Mais tout devint vraiment critique lorsque sa mère montra les premiers signes d’une maladie psychique grave qui l’empêchait d’assurer la bonne marche de son foyer. Mme Z., n’eut bientôt plus la force d’accomplir les différentes tâches ménagères : elle ne pouvait plus ranger la maison et n’avait plus la force de trier le linge et de nettoyer l’appartement. Le désordre s’accumulait. Les armoires étaient vides et le linge jonchait le sol. La vaisselle n’était jamais faite et les éviers en étaient remplis. Mêmes les aides reçues sous formes de cartons alimentaires étaient laissées à l’abandon et se détérioraient sans que personne n’ait pu en profiter.

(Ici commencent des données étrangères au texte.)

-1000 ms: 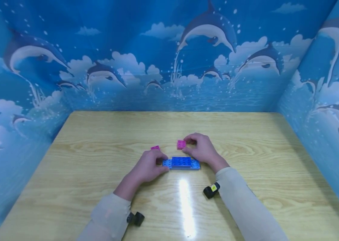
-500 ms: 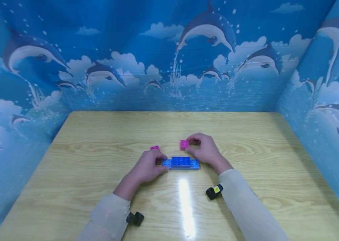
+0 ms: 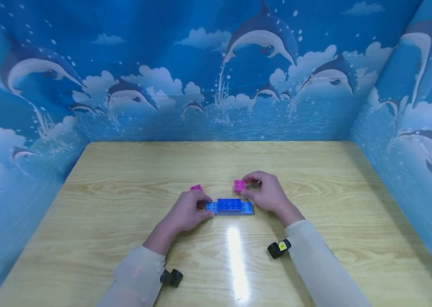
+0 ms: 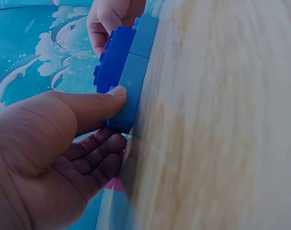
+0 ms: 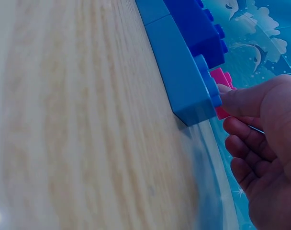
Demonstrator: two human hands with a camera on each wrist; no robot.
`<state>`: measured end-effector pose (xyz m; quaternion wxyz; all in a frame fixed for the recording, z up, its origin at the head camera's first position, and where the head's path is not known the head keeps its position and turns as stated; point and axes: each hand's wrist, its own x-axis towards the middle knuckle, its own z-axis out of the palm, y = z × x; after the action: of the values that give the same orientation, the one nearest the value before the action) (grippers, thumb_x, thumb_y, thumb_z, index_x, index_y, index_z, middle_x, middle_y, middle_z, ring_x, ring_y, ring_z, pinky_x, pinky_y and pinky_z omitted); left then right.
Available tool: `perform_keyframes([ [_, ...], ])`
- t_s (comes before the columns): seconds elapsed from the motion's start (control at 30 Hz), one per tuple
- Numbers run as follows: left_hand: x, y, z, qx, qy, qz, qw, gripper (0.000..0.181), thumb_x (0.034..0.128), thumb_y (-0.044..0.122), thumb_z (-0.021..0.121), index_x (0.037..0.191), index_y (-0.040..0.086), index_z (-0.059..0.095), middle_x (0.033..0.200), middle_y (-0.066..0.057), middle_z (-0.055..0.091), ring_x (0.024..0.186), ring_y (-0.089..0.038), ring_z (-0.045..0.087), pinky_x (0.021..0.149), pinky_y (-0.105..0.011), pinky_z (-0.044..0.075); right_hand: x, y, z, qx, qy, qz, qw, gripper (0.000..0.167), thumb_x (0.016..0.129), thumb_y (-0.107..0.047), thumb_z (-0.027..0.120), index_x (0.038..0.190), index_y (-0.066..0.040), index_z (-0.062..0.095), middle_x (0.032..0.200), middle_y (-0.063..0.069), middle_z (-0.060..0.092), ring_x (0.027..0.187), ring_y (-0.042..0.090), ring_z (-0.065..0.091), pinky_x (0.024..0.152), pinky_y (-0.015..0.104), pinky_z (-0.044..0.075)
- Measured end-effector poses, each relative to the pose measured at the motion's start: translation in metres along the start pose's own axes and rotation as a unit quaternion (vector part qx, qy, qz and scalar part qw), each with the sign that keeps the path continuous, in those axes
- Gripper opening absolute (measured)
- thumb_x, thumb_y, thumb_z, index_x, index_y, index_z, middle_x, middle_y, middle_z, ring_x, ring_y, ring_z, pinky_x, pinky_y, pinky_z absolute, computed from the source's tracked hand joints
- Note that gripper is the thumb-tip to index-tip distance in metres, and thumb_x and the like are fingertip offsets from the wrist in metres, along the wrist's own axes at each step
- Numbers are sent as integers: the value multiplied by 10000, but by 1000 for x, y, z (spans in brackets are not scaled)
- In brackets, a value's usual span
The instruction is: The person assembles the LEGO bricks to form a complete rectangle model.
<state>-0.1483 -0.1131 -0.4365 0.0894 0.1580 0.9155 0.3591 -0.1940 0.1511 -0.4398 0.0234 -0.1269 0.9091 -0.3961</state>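
The fingers of the left hand clamp one end of the blue brick assembly while those of the right hand pinch a pink brick at their tips, seemingly a positioning step whose next move likely calls for careful lining-up.

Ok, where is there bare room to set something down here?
Bare table: the far strip before the dolphin backdrop, and both sides outside the left sleeve and right sleeve. Crowded: the middle, where the left hand grips the light blue bricks under the dark blue brick, and the right hand pinches a pink brick.
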Motion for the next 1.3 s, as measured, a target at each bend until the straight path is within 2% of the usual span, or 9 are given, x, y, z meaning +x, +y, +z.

La situation se dégradait de jour en jour. Les enfants n’étaient pas encadrés et se retrouvaient en échec scolaire. Ils durent alors quitter les bonnes institutions dans lesquelles ils avaient été admis. Eliezer faisait de son mieux pour venir en aide à sa mère mais ne voulait pas quitter la Yechiva, sentant que ce serait le début de la fin. Le jeune homme était bien sûr très déstabilisé par toutes ces épreuves. Il prit alors la décision de traiter le mal par la racine et d’aider sa mère à guérir. Eliezer était un garçon décidé et généreux. Il s’était fixé cet objectif et rien ne pouvait l’en détourner. Il emmena donc sa mère chez les meilleurs spécialistes afin qu’elle puisse sortir de sa dépression. Mme Z. commença à retrouver un certain équilibre mais c’était au prix d’un grand investissement financier engagé par Eliezer. Or, ce dernier n’avait pas les moyens d’assumer les frais des visites chez les psychiatres et ceux des traitements. » Le Rav marqua alors une pause dans son récit, visiblement ému par les souvenirs qui l’assaillaient. « Après avoir entendu le récit si poignant de ce fils qui était prêt à tout pour sauver sa mère, je m’adressais à Eliezer dans ces termes : ”Tu as accompli une grande mitsva, tu dois continuer. N’aies pas de souci, le Vaad Harabanim t’aidera“. C’est alors que j’adressai ma requête à l’Association de tsedaka. Celle-ci, comme à son habitude, agit efficacement en allouant un budget destiné à financer les traitements. Et c’est ainsi que Mme Z. se rétablit et que sa famille retrouva une vie normale. »
« Avant l’aube, l’obscurité est totale ». Grâce à Eliezer, à sa détermination et à l’aide du Vaad Harabanim soutenu par de généreux donateurs, le soleil brilla de nouveau et éclaira le chemin de la famille Z.